## Problem description
All entries must be repeated exactly; do not include the pictures.

*** Source data ***

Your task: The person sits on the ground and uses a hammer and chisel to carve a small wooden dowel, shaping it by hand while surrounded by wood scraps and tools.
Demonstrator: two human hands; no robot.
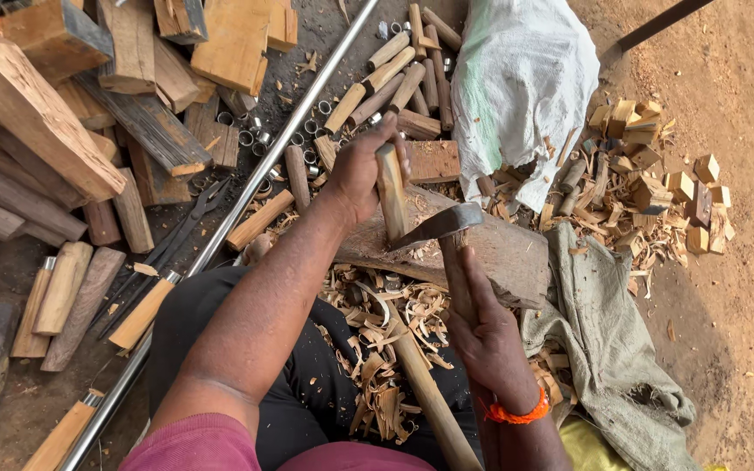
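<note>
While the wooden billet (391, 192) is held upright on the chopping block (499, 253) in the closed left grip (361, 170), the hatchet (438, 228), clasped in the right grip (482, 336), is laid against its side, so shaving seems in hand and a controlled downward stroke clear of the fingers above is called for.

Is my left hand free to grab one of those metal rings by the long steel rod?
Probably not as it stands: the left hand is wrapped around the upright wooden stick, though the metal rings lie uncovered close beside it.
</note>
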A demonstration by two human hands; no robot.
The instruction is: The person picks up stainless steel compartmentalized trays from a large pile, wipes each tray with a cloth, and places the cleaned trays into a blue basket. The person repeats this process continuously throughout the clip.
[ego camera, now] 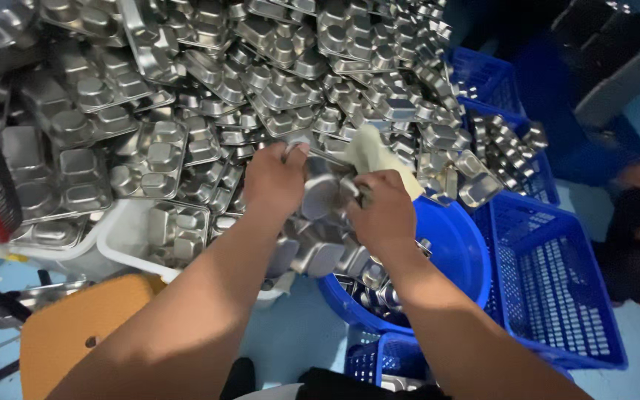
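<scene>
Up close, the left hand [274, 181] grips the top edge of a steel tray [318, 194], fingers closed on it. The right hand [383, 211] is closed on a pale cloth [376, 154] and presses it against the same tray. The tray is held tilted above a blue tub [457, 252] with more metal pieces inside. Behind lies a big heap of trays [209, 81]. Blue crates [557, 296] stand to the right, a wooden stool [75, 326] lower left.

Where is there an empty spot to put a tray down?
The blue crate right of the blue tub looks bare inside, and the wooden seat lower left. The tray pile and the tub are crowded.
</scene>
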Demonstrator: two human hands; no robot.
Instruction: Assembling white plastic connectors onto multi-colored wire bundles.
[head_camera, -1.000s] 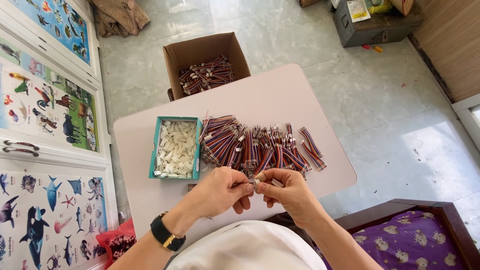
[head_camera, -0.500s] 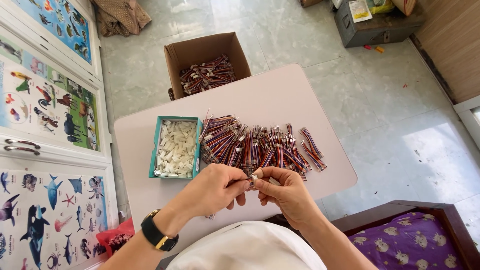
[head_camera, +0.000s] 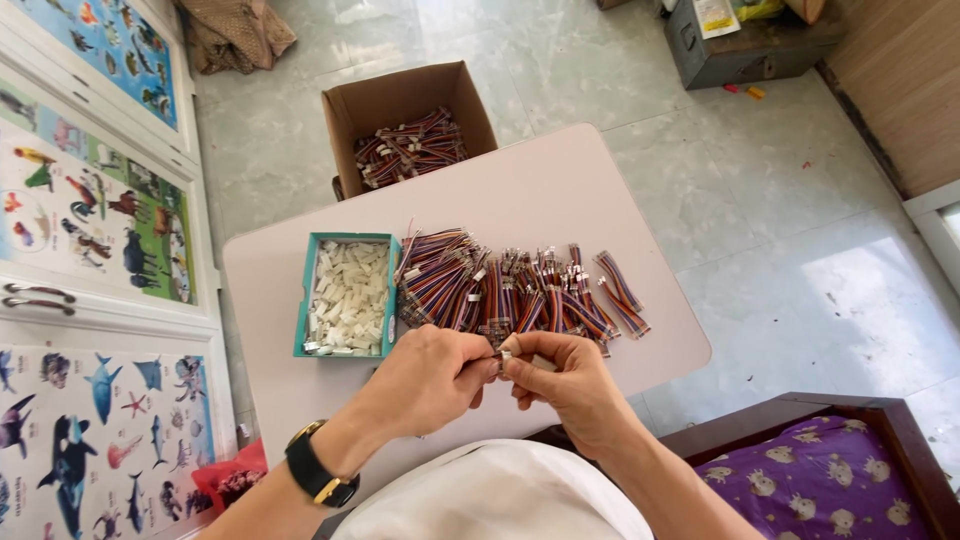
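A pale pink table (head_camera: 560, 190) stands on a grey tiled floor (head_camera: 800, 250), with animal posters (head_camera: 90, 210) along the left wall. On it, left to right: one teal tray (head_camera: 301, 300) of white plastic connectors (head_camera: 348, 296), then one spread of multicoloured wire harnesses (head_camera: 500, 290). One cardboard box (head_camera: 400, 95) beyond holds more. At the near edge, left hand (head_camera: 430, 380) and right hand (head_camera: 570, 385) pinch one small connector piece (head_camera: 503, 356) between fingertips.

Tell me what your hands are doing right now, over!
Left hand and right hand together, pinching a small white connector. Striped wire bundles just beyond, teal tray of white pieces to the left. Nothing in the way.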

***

## Task response
Your task: The person sits on the ground and uses a hammer and chisel to carve a small wooden dowel, shaping it by hand while surrounded by wood scraps and tools.
Demonstrator: two human hands; no robot.
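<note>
While the wooden billet (391, 192) is held upright on the chopping block (499, 253) in the closed left grip (361, 170), the hatchet (438, 228), clasped in the right grip (482, 336), is laid against its side, so shaving seems in hand and a controlled downward stroke clear of the fingers above is called for.

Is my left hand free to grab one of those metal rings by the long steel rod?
Probably not as it stands: the left hand is wrapped around the upright wooden stick, though the metal rings lie uncovered close beside it.
</note>
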A demonstration by two human hands; no robot.
The instruction is: The person picks up stainless steel compartmentalized trays from a large pile, wipes each tray with a cloth, and places the cleaned trays into a blue basket. The person repeats this process continuously throughout the clip.
[ego camera, now] 
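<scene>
Up close, the left hand [274, 181] grips the top edge of a steel tray [318, 194], fingers closed on it. The right hand [383, 211] is closed on a pale cloth [376, 154] and presses it against the same tray. The tray is held tilted above a blue tub [457, 252] with more metal pieces inside. Behind lies a big heap of trays [209, 81]. Blue crates [557, 296] stand to the right, a wooden stool [75, 326] lower left.

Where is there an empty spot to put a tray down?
The blue crate right of the blue tub looks bare inside, and the wooden seat lower left. The tray pile and the tub are crowded.
</scene>
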Demonstrator: two human hands; no robot.
Instruction: Assembling white plastic connectors onto multi-colored wire bundles.
[head_camera, -1.000s] 
[head_camera, -0.500s] 
[head_camera, +0.000s] 
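A pale pink table (head_camera: 560, 190) stands on a grey tiled floor (head_camera: 800, 250), with animal posters (head_camera: 90, 210) along the left wall. On it, left to right: one teal tray (head_camera: 301, 300) of white plastic connectors (head_camera: 348, 296), then one spread of multicoloured wire harnesses (head_camera: 500, 290). One cardboard box (head_camera: 400, 95) beyond holds more. At the near edge, left hand (head_camera: 430, 380) and right hand (head_camera: 570, 385) pinch one small connector piece (head_camera: 503, 356) between fingertips.

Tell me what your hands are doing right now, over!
Left hand and right hand together, pinching a small white connector. Striped wire bundles just beyond, teal tray of white pieces to the left. Nothing in the way.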

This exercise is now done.